While it is difficult to tease out the exact reasons for the difference between the sexes in the metabolism of carbohydrate and fat, it appears that estrogen is at least partly responsible. Research done on rats has shown that when male rats are given estrogen, they deplete less glycogen during exercise; the concentration of fatty acids in the blood increases, suggesting a greater availability of fat for energy; and they can exercise for longer periods before becoming exhausted. Increasing the amount of fatty acids circulating in the blood favors their use by muscle during exercise, resulting in a decreased reliance on muscle glycogen and blood glucose, thus delaying glycogen depletion and hypoglycemia, or low blood sugar, and postponing fatigue.

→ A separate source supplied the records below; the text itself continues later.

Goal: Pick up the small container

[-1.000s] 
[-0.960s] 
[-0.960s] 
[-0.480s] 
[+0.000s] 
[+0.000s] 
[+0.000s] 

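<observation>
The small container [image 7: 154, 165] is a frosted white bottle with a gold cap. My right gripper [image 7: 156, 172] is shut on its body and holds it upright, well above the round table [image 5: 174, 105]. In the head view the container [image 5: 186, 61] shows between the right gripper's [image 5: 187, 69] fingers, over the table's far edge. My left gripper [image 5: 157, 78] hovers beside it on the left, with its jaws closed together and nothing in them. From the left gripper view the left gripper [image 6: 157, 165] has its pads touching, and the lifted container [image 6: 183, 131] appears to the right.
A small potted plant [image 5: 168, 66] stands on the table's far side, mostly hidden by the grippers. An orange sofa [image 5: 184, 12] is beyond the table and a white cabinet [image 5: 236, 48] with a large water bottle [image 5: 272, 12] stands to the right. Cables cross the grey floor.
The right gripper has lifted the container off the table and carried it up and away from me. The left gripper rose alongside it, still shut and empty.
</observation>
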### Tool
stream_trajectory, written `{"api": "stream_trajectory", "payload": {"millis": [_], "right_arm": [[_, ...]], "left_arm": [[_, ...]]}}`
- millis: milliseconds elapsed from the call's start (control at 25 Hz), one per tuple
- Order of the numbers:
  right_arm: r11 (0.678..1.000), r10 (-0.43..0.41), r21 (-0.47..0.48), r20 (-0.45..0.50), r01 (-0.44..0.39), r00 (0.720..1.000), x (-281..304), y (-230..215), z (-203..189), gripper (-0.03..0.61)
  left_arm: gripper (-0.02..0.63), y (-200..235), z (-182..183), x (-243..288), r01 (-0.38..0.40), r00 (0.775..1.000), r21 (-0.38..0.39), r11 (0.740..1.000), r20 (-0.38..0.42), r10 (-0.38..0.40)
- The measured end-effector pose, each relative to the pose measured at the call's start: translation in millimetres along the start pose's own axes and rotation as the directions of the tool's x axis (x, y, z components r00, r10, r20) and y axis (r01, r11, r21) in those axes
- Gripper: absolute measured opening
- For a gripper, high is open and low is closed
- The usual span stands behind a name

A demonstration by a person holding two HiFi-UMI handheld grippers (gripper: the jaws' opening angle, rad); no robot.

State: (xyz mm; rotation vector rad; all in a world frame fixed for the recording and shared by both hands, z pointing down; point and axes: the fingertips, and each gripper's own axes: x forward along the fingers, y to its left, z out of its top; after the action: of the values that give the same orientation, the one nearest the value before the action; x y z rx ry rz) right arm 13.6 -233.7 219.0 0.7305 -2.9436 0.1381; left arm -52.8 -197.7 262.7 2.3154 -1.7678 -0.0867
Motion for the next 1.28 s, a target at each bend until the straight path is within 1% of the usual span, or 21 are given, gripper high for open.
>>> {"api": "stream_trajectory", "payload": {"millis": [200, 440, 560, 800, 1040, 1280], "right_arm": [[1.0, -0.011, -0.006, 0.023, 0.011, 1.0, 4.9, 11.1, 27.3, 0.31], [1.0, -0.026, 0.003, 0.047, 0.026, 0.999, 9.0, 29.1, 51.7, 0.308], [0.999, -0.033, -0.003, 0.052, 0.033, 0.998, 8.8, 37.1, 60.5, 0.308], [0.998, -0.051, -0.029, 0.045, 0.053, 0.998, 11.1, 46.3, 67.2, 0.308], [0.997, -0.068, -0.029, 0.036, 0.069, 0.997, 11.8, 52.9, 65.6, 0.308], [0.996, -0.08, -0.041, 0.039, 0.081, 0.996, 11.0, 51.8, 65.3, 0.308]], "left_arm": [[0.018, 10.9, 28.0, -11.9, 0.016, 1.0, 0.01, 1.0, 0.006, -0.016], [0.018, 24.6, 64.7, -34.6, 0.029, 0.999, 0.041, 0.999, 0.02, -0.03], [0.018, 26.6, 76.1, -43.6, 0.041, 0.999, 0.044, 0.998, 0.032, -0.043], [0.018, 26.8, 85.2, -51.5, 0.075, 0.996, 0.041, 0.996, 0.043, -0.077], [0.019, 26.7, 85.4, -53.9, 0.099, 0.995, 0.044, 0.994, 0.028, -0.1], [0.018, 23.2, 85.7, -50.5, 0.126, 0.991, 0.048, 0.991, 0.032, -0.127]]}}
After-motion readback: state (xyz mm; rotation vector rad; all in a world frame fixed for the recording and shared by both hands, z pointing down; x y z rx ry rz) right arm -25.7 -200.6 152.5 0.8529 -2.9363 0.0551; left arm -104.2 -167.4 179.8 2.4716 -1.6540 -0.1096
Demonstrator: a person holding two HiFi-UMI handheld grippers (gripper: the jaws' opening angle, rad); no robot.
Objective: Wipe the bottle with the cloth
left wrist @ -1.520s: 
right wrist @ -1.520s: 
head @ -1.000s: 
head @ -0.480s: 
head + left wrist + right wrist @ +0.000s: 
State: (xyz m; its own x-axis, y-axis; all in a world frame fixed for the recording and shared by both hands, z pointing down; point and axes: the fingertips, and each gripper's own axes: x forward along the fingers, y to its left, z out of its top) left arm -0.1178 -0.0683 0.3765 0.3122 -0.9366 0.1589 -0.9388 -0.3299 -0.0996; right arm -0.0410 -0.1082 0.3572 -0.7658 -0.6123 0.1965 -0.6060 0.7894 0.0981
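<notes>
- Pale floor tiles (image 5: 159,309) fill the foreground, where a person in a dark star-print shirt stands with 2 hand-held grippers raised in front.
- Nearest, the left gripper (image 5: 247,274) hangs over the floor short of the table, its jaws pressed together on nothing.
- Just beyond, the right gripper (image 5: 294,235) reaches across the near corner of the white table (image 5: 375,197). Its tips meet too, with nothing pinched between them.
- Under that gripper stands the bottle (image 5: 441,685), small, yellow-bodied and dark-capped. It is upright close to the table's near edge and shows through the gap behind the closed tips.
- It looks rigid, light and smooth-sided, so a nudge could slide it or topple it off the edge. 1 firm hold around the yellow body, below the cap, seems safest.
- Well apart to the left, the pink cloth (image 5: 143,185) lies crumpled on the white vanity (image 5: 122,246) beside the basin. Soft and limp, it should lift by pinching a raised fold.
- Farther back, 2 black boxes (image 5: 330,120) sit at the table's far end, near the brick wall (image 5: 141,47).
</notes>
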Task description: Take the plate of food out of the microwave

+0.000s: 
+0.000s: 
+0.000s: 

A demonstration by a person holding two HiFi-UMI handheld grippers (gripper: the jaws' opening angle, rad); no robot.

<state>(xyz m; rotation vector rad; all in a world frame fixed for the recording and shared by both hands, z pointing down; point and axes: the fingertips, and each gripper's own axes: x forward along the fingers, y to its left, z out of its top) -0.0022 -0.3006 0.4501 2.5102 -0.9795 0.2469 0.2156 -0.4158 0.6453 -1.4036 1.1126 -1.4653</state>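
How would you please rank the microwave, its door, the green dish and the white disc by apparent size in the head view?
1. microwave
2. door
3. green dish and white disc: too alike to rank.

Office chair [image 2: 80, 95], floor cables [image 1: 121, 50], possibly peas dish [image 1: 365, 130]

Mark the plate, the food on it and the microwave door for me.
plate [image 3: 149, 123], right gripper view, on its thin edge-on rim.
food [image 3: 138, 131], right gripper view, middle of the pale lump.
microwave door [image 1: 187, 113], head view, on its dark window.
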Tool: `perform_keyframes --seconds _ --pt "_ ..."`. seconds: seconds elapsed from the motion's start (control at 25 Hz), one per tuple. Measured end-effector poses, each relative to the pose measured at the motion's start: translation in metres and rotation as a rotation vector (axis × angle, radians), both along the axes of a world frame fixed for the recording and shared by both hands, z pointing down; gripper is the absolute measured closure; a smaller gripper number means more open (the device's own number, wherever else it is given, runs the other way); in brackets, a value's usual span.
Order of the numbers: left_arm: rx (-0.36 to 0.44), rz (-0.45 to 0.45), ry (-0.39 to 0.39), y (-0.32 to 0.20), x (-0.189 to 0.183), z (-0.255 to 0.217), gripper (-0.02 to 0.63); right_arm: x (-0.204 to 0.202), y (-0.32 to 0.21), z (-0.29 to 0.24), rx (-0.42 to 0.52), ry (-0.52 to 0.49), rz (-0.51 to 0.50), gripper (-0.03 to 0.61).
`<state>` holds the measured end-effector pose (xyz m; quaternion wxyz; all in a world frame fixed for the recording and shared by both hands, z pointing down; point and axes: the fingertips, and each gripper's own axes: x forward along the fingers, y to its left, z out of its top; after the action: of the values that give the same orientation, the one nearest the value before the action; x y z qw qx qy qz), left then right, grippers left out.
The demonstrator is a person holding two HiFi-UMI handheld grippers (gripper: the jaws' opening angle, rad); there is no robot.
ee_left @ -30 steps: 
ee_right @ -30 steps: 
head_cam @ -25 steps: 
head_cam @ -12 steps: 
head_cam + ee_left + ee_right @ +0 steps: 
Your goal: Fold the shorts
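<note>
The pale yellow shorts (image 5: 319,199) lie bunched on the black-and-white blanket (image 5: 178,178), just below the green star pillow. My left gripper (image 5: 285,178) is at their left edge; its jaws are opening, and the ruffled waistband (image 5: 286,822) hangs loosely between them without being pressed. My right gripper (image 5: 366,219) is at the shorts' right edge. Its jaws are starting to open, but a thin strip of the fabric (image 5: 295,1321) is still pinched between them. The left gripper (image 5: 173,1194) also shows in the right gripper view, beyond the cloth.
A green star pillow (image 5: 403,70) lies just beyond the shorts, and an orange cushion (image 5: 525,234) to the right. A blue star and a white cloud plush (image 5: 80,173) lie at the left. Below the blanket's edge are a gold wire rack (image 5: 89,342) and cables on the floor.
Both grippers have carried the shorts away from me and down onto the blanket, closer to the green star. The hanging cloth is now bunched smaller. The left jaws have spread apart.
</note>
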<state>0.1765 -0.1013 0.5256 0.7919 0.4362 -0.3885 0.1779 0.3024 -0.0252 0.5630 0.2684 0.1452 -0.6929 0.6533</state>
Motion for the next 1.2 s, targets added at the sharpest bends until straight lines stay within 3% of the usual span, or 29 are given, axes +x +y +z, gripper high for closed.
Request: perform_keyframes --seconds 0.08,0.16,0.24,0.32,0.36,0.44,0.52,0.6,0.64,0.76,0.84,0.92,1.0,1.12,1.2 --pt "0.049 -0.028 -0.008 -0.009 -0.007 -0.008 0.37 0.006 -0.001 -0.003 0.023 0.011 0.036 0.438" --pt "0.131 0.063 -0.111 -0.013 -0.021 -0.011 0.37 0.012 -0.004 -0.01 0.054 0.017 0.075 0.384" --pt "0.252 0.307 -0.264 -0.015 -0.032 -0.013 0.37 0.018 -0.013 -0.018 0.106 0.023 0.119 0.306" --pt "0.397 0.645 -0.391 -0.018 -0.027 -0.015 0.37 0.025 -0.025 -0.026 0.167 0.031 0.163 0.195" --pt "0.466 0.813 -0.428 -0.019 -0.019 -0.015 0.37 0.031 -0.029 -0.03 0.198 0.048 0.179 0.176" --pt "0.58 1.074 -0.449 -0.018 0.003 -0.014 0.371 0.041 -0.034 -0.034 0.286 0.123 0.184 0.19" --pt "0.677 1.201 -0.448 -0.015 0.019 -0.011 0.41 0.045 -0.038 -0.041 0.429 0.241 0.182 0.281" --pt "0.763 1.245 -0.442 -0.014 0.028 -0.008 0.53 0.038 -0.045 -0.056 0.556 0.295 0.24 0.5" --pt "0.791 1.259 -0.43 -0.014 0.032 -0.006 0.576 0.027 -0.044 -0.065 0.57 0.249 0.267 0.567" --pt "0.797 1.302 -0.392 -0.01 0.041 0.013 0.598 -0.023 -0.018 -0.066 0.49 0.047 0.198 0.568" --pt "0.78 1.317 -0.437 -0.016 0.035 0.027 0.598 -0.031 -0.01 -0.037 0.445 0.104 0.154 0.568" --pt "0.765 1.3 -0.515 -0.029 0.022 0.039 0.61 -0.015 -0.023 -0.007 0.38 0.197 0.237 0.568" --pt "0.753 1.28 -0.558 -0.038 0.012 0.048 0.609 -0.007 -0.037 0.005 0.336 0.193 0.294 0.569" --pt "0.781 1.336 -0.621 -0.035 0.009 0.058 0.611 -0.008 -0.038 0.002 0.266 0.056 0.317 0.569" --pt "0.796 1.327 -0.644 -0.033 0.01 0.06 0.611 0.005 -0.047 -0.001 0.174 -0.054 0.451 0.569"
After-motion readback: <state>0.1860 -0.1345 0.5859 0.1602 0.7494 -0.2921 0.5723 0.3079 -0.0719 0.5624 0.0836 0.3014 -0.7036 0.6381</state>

This switch in fuel use to a greater reliance on fat at the same running speed also occurs from endurance training. Training enhances fat use by increasing the mitochondria in your muscles, allowing for more aerobic metabolism and the sparing of muscle glycogen. This shift in the energy source for muscular activity is a major advantage in delaying the onset of fatigue in running events that are limited by the availability of muscle glycogen—marathons and ultramarathons. Because humans' carbohydrate stores are limited, the difference in metabolism between the sexes may give female runners an advantage for very long endurance activities, during which there is a greater need to conserve carbohydrate and a greater use of fat because of the slower pace. In 2002 and 2003, Pam Reed showed that science may be on to something, by winning the 135-mile (217K) Badwater Ultramarathon, beating all of the men. In shorter races, however, when there is a greater demand to generate energy quickly for muscle contraction, relying more on fat will slow the pace because energy is derived much more quickly from carbohydrate than from fat.
Protein Metabolism
The third macronutrient, protein, is often neglected in metabolism because it accounts for only 3 to 6 percent of the amount of energy expended while running. Rather, protein is used primarily for other things, such as building, maintaining, and repairing muscle, skin, and blood tissue, as well as aiding in the transportation of materials through the blood. Protein can be thought of as your body's scaffolding and cargo. However, it can be used for energy if inadequate amounts of fat and carbohydrate are available because the body's requirement for energy takes priority over tissue building. Although the amount of protein you use for energy may be small, even a small contribution to your daily run may be large if you run a lot and run often.
Exercise increases the use of amino acids from protein breakdown, and the amount of amino acids that your muscles use is inversely related to the amount of glycogen in the muscle. When glycogen is abundant, muscles rely on glycogen, but when glycogen is low, muscles begin to rely more on amino acids. Research has shown that females use less protein during exercise than do males. Because endurance-trained females use less muscle glycogen and rely more on fat than endurance-trained males, protein breakdown seems to be inhibited in females by virtue of the greater muscle glycogen.